# Assignment 1: Web Scraping

## Objective

Data scientists often need to crawl data from websites and turn the crawled data (HTML pages) to structured data (tables). Thus, web scraping is an essential skill that every data scientist should master. In this assignment, you will learn the followings:


* How to use [requests](http://www.python-requests.org/en/master/) to download HTML pages from a website?
* How to select content on a webpage with [lxml](http://lxml.de/)? 

You can either use Spark DataFrame or [pandas.DataFrame](http://pandas.pydata.org/pandas-docs/stable/generated/pandas.DataFrame.html) to do the assignment. In comparison, pandas.DataFrame has richer APIs, but is not good at distributed computing.

## Preliminary

If this is your first time to write a web scraper, you need to learn some basic knowledge of HTML, DOM, and XPath. I found that this is a good resource: [https://data-lessons.github.io/library-webscraping/](https://data-lessons.github.io/library-webscraping/). Please take a look at

* [Selecting content on a web page with XPath
](https://data-lessons.github.io/library-webscraping/xpath/)
* [Web scraping using Python: requests and lxml](https://data-lessons.github.io/library-webscraping/04-lxml/). 

Please let me know if you find a better resource. I'll share it with the other students.

## Overview

Imagine you are a data scientist working at SFU. One day, you want to analyze CS faculty data and answer two interesting questions:

1. Who are the CS faculty members?
2. What are their research interests?

To do so, the first thing is to figure out what data to collect.
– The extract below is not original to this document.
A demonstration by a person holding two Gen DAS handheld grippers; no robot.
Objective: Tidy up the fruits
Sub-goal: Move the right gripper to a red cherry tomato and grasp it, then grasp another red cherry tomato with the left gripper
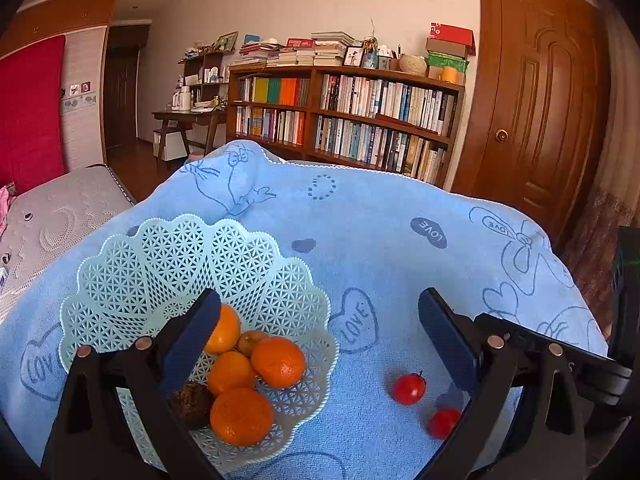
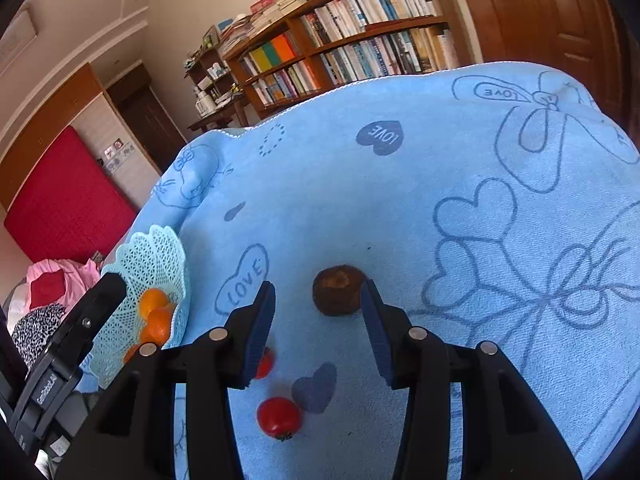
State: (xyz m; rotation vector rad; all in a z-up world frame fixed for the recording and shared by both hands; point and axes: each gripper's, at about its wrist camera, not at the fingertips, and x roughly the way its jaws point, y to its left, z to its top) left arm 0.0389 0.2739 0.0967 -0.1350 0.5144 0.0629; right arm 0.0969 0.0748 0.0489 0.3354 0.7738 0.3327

## Task 1: SFU CS Faculty Members

You find that there is a web page in the CS school website, which lists all the faculty members as well as their basic information. 

In Task 1, your job is to write a web scraper to extract the faculty information from this page: [https://www.sfu.ca/computing/people/faculty.html](https://www.sfu.ca/computing/people/faculty.html).




### (a) Crawling Web Page

A web page is essentially a file stored in a remote machine (called web server). You can use [requests](http://www.python-requests.org/en/master/) to open such a file and read data from it. Please complete the following code to download the HTML page and save it as a text file (like [this](./faculty.txt)). 

In [33]:
import requests


# 1. Download the webpage
# 2. Save it as a text file (named faculty.txt)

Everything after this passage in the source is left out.